_Required action:_ Could you restate the data word for word and drop the pictures?
====
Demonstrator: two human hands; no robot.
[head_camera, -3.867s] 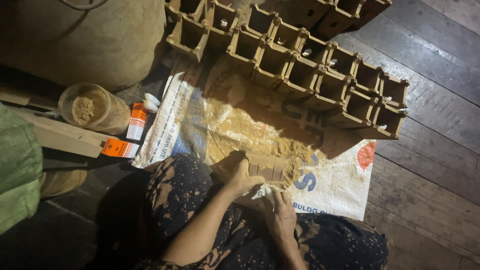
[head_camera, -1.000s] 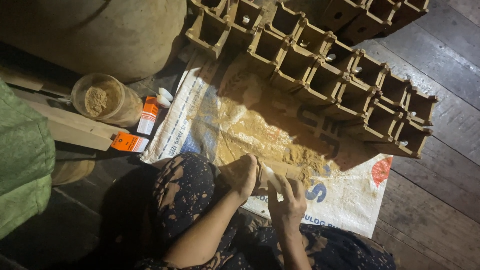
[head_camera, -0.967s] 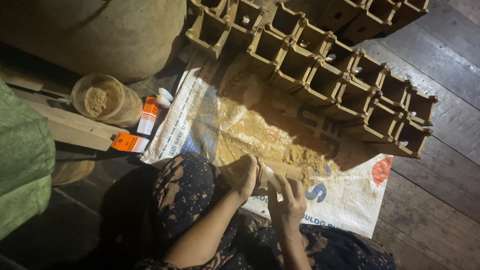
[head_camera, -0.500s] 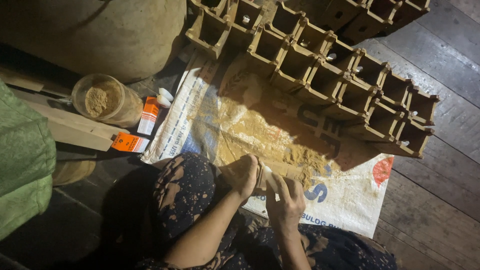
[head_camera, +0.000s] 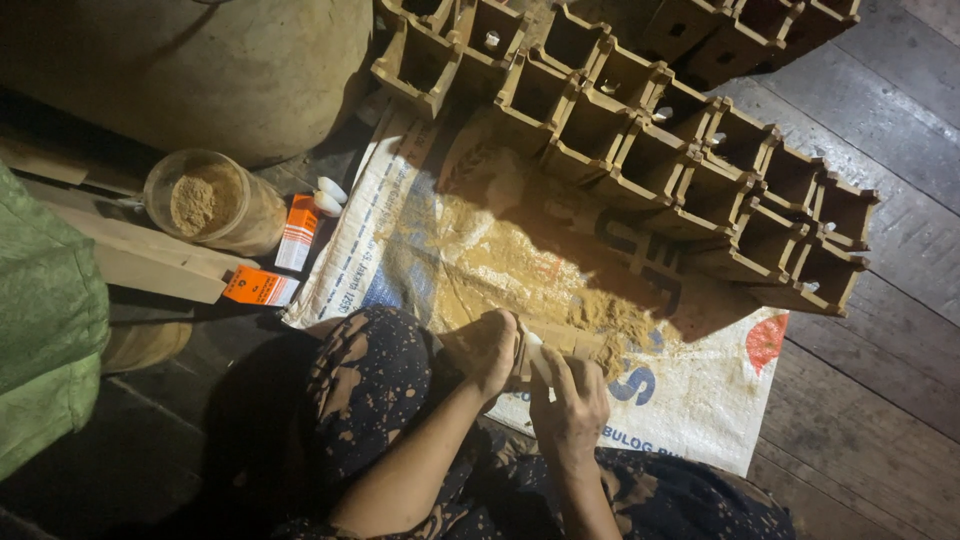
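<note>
Both hands' grip (head_camera: 530, 365) closed around wooden piece (head_camera: 562, 342)

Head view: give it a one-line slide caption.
Both hands, left hand and right hand, grip a small wooden piece over a sawdust-strewn woven sack beside rows of wooden boxes.

Count of items lying and standing within the head view.

Two hands are showing, the left hand (head_camera: 487, 347) and the right hand (head_camera: 570, 400), sharing one wooden piece (head_camera: 560, 343). One woven sack (head_camera: 690, 400) is lying spread on the floor. One plastic jar (head_camera: 210, 203) of powder is standing beside two orange-and-white glue bottles (head_camera: 297, 232). About fifteen open wooden boxes (head_camera: 650, 150) are showing in rows; the exact number cannot be told.
</note>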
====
_Exercise solution:_
Demonstrator: two human hands; no robot.
[head_camera, -3.867s] 
[head_camera, -1.000s] 
[head_camera, -0.967s] 
[head_camera, -0.500s] 
[head_camera, +0.000s] 
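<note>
Both hands' grip (head_camera: 530, 365) closed around wooden piece (head_camera: 562, 342)

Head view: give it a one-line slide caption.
Both hands, left hand and right hand, grip a small wooden piece over a sawdust-strewn woven sack beside rows of wooden boxes.

Count of items lying and standing within the head view.

Two hands are showing, the left hand (head_camera: 487, 347) and the right hand (head_camera: 570, 400), sharing one wooden piece (head_camera: 560, 343). One woven sack (head_camera: 690, 400) is lying spread on the floor. One plastic jar (head_camera: 210, 203) of powder is standing beside two orange-and-white glue bottles (head_camera: 297, 232). About fifteen open wooden boxes (head_camera: 650, 150) are showing in rows; the exact number cannot be told.
</note>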

What this exercise asked for has been supplied.